Kooaba isn’t able to recognize everything though. If you have a picture of a cat, it won’t know what to do with it. Basically the technology works by querying a database, recognizing an object in the image, and then sending the user to buying services. They also have some applications like Paperboy, which is used to take a picture of a magazine article, and then you get connected to the electronic version online on your smart phone. They also have Shooting Star, a photo management app with flickr integration, and using the image recognition technology your image is instantly tagged based on recognized objects. Very cool I think. At the moment it looks good for tagging according to landmarks and scenery, which is great for travel photography. However, this is really just a very small part of what image recognition has the potential to do for retail business and advertising.

Why is imagery recognition so important? Because we love celebrities because of who they are in our minds and love to buy the shit they pose with in magazines. So companies pay advertising agencies to develop ad campaigns with famous faces to sell stuff like Nespresso and clothes. But with image recognition all you would need to do is have a picture on an Android/iPad/iPhone/internet tablet, and in an online magazine and click on an object that Lady Gaga is wearing in some random article about music and then using location based information technology your device could be connected with the closest store offering ghastly latex shoes or you instantly get One-Click link to an Amazon store. Of course, this sucks for the advertising photography industry because it means that any image can be used as an ad, not just those that have been licensed to ad agencies. Imagine my Urban Ninja photos on Flickr being used to sell Katana Samurai swords in Austin, Texas when some kid is looking for cool martial arts photos on his lunch break at school? My images would have aided in selling a product, but I get no split from the sale. But that’s the future, and it’s already here.

Web Portraits Zurich

The last presentation of the night was me and I went low-tech as I presented the Web Portraits Zurich project that I started on Amazee. I went over the concept, explaining why I started taking photos, and how I got bored with self-portraits and started taking to women on the internet to setup model shoots, and then came to the web portrait project idea. I stared the portrait project because I’m continually inspired by the thoughts and visual style of the people I meet in the startup scene. Then it was the most natural thing in the world to start a portrait project, the higher purpose being, “to create cool imagery of people in the startup scene around Zurich and Switzerland.”

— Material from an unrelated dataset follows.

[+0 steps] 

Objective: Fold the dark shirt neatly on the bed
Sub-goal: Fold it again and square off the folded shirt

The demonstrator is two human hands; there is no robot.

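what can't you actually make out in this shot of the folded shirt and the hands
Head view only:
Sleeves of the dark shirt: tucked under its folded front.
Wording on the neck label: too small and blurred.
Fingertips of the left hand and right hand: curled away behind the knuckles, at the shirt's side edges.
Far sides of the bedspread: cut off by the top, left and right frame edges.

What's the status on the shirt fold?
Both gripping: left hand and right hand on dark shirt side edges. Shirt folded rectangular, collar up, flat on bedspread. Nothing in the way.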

I presented images from Mathias Möller and Lukas Fischer, and then talked a bit about the brain storming process and online tools we’ve been using to develop portrait ideas like Google Wave and Cacoo. The next portrait will be with Dania and Gregory from Amazee, and if all goes well a giant Tech-Flesh jungle portrait of the Amazee team will find it’s way onto the net.

Zurich is an exciting place to be if you’re into the startup scene. For more info on what’s happening check out the Web Monday Zurich group on Amazee.com or UX Chuchi or Marketing Chuchi, or just walk the tech streets and explore the possibilities.